Год черной луны | страница 92
Я не из таких.
7
Протопопов
Есть такая забава: яблоко подвешивается на ниточке, и ты его должен съесть без помощи рук. Ну, не обязательно съесть, можно, как в анекдоте, понадкусывать. Кто не пробовал, сразу скажу: очень трудно.
Именно так выглядели мои новые отношения с Татой. Но только для полноты удовольствия она была не яблоком, а невероятно гладким стеклянным шаром. В лучшем случае присосешься губами — и все.

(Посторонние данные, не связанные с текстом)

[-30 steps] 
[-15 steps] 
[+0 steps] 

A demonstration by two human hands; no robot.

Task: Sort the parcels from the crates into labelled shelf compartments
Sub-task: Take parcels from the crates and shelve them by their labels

Я сначала не понимал: что мне не так? Вроде бы получил то, к чему стремился почти четверть жизни, сполна, с горкой, с лихвой, столько, что и надеяться не смел. Первое время обомлевал от восторга, как ребенок, начисто голову потерял. Только успевал глазами хлопать и к небу их возводить: спасибо тебе, Господи, спасибо-спасибо-спасибо! Чудны дела твои, безгранично велика благодать.
Не верил своему счастью.
Мир стал ярким, звонким, волшебным, заиграл разноцветными, чарующе сочными красками. Понимаю, до какой степени банально это прозвучит, но… у меня и впрямь отросли крылья, я не ходил — летал. А когда не летал — временами реальность берет свое, — все равно немножечко, капельку, чуточку, незаметно для окружающих и невысоко над полом, левитировал. И не мог, не мог дождаться, когда опять попаду к Тате, из всего того периода помню ее одну. Она одна была — жизнь, остальное — черное небытие. Я, конечно, заезжал домой, ночевал уж точно, — но когда, как, что там происходило? Не помню. Абсолютно. Как ни странно, жена ни о чем не догадывалась — или молчала, мудрая женщина.
Мне все время казалось, что я играю самого себя у гениального выдумщика-режиссера — Феллини, а может, Кустурицы, — который щедрой рукой подбрасывает моему герою восхитительные, сказочные приключения. Я никак не мог предугадать, что будет дальше, но, едва дыша от благоговения, следовал его замыслу, понимая: рождается «шедевр мирового кино». Я стал иначе, красивее двигаться, говорить: невольно работал на зрителя, на камеру. Ловил себя на этом, немножко смущался, но меняться не хотел: любил свою роль и не стремился из нее выходить. Я не понимал, как мог довольствоваться своей прежней жизнью, и не собирался к ней возвращаться. У меня даже не было угрызений совести по отношению к семье: они много лет получали все, что им требовалось, и я заслужил право побаловать себя.
Рядом с Татой мне было бесконечно хорошо. Как я прожил без нее столько лет? Я неизбывно жалел, что не увел ее от Ивана в самом начале, и без конца твердил ей об этом.